■ Work instructions
Please restate the listing that follows without changing anything.

>>>>

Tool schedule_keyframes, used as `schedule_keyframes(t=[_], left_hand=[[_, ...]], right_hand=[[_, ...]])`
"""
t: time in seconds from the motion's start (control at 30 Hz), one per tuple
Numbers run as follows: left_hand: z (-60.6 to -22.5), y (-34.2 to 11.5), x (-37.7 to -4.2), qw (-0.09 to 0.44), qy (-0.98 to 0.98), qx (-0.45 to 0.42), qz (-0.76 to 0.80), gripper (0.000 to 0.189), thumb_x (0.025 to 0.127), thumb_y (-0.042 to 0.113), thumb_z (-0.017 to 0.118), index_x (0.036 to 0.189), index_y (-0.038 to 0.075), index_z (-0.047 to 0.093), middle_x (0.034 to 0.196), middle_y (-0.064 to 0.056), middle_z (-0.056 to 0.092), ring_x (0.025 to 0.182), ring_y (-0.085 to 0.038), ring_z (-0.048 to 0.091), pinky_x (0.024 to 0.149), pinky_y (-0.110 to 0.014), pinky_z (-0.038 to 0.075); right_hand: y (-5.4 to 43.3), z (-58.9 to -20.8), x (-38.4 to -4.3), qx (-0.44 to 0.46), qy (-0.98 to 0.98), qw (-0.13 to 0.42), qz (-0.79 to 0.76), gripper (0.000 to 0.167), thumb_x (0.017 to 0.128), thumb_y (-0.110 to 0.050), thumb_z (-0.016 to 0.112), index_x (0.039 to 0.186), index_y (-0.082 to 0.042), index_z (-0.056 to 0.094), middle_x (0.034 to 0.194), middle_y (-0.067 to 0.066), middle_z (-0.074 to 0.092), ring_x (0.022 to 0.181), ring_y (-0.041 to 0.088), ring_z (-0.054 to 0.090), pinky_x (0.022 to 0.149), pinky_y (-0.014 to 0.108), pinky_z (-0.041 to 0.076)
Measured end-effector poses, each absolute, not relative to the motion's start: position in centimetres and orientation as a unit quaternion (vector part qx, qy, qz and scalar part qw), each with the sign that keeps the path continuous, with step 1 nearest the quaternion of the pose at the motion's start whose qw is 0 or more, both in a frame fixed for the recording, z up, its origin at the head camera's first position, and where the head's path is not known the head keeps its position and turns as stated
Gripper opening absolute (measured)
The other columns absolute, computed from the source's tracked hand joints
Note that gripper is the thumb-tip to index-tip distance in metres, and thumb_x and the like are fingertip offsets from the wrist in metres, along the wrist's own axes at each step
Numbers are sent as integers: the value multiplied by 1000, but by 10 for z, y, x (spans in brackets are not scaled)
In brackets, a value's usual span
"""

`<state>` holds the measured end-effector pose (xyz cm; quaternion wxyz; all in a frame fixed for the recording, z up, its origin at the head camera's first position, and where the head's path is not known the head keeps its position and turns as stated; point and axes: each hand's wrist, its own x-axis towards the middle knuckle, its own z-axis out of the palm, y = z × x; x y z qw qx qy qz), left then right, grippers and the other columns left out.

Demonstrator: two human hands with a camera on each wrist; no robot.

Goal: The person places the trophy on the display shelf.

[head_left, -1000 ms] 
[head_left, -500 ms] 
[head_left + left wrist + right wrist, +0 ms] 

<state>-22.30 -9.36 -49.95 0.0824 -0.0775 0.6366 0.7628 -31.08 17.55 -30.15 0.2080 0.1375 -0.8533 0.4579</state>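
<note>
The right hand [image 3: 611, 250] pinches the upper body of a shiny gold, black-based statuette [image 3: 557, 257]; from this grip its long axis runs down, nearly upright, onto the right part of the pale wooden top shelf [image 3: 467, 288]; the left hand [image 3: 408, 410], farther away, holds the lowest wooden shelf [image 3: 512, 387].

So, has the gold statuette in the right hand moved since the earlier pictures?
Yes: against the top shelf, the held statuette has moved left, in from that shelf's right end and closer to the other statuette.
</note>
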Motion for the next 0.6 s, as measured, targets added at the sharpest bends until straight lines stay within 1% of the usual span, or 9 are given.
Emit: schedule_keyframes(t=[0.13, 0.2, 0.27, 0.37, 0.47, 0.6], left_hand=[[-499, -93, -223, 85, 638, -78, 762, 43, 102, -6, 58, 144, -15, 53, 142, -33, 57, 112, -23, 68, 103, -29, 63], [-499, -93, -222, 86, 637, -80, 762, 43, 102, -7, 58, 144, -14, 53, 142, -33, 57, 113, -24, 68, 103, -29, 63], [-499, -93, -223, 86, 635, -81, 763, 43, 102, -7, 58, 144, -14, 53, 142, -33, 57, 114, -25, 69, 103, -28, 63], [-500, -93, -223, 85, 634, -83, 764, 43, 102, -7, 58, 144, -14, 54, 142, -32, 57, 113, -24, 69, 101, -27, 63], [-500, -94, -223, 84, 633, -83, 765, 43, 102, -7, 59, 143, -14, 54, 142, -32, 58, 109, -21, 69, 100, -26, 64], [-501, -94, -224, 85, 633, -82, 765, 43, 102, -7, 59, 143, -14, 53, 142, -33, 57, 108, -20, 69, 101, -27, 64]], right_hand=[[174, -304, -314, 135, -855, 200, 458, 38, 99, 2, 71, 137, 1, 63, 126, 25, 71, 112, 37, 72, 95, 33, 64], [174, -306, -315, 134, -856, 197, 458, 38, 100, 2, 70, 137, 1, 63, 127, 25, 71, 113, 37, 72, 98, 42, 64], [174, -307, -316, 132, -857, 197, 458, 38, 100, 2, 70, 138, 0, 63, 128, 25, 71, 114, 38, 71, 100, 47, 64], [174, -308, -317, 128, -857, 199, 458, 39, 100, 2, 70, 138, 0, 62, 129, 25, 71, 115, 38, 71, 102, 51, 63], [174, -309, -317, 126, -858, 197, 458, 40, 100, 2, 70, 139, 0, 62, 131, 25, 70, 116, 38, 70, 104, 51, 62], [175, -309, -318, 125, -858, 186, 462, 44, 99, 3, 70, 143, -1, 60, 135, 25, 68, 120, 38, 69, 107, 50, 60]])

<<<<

■ Exercise response
Tool schedule_keyframes, used as `schedule_keyframes(t=[_], left_hand=[[_, ...]], right_hand=[[_, ...]])`
"""
t: time in seconds from the motion's start (control at 30 Hz), one per tuple
Numbers run as follows: left_hand: z (-60.6 to -22.5), y (-34.2 to 11.5), x (-37.7 to -4.2), qw (-0.09 to 0.44), qy (-0.98 to 0.98), qx (-0.45 to 0.42), qz (-0.76 to 0.80), gripper (0.000 to 0.189), thumb_x (0.025 to 0.127), thumb_y (-0.042 to 0.113), thumb_z (-0.017 to 0.118), index_x (0.036 to 0.189), index_y (-0.038 to 0.075), index_z (-0.047 to 0.093), middle_x (0.034 to 0.196), middle_y (-0.064 to 0.056), middle_z (-0.056 to 0.092), ring_x (0.025 to 0.182), ring_y (-0.085 to 0.038), ring_z (-0.048 to 0.091), pinky_x (0.024 to 0.149), pinky_y (-0.110 to 0.014), pinky_z (-0.038 to 0.075); right_hand: y (-5.4 to 43.3), z (-58.9 to -20.8), x (-38.4 to -4.3), qx (-0.44 to 0.46), qy (-0.98 to 0.98), qw (-0.13 to 0.42), qz (-0.79 to 0.76), gripper (0.000 to 0.167), thumb_x (0.017 to 0.128), thumb_y (-0.110 to 0.050), thumb_z (-0.016 to 0.112), index_x (0.039 to 0.186), index_y (-0.082 to 0.042), index_z (-0.056 to 0.094), middle_x (0.034 to 0.194), middle_y (-0.067 to 0.066), middle_z (-0.074 to 0.092), ring_x (0.022 to 0.181), ring_y (-0.041 to 0.088), ring_z (-0.054 to 0.090), pinky_x (0.022 to 0.149), pinky_y (-0.014 to 0.108), pinky_z (-0.041 to 0.076)
Measured end-effector poses, each absolute, not relative to the motion's start: position in centimetres and orientation as a unit quaternion (vector part qx, qy, qz and scalar part qw), each with the sign that keeps the path continuous, with step 1 nearest the quaternion of the pose at the motion's start whose qw is 0 or more, both in a frame fixed for the recording, z up, its origin at the head camera's first position, and where the head's path is not known the head keeps its position and turns as stated
Gripper opening absolute (measured)
The other columns absolute, computed from the source's tracked hand joints
Note that gripper is the thumb-tip to index-tip distance in metres, and thumb_x and the like are fingertip offsets from the wrist in metres, along the wrist's own axes at each step
Numbers are sent as integers: the value multiplied by 1000, but by 10 for z, y, x (spans in brackets are not scaled)
In brackets, a value's usual span
"""

`<state>` holds the measured end-effector pose (xyz cm; quaternion wxyz; all in a frame fixed for the recording, z up, its origin at the head camera's first position, and where the head's path is not known the head keeps its position and turns as stated; point and axes: each hand's wrist, its own x-axis towards the middle knuckle, its own z-axis out of the palm, y = z × x; x y z qw qx qy qz), left then right, grippers and the other columns left out.

Demonstrator: two human hands with a camera on each wrist; no robot.

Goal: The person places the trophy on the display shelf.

[head_left, -1000 ms] 
[head_left, -500 ms] 
[head_left + left wrist + right wrist, +0 ms] 

<state>-22.30 -9.36 -49.95 0.0824 -0.0775 0.6366 0.7628 -31.08 17.55 -30.15 0.2080 0.1375 -0.8533 0.4579</state>
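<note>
The right hand [image 3: 611, 250] pinches the upper body of a shiny gold, black-based statuette [image 3: 557, 257]; from this grip its long axis runs down, nearly upright, onto the right part of the pale wooden top shelf [image 3: 467, 288]; the left hand [image 3: 408, 410], farther away, holds the lowest wooden shelf [image 3: 512, 387].

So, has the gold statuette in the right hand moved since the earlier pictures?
Yes: against the top shelf, the held statuette has moved left, in from that shelf's right end and closer to the other statuette.
</note>
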Motion for the next 0.6 s, as measured, targets added at the sharpest bends until straight lines stay within 1% of the usual span, or 9 are given.
Emit: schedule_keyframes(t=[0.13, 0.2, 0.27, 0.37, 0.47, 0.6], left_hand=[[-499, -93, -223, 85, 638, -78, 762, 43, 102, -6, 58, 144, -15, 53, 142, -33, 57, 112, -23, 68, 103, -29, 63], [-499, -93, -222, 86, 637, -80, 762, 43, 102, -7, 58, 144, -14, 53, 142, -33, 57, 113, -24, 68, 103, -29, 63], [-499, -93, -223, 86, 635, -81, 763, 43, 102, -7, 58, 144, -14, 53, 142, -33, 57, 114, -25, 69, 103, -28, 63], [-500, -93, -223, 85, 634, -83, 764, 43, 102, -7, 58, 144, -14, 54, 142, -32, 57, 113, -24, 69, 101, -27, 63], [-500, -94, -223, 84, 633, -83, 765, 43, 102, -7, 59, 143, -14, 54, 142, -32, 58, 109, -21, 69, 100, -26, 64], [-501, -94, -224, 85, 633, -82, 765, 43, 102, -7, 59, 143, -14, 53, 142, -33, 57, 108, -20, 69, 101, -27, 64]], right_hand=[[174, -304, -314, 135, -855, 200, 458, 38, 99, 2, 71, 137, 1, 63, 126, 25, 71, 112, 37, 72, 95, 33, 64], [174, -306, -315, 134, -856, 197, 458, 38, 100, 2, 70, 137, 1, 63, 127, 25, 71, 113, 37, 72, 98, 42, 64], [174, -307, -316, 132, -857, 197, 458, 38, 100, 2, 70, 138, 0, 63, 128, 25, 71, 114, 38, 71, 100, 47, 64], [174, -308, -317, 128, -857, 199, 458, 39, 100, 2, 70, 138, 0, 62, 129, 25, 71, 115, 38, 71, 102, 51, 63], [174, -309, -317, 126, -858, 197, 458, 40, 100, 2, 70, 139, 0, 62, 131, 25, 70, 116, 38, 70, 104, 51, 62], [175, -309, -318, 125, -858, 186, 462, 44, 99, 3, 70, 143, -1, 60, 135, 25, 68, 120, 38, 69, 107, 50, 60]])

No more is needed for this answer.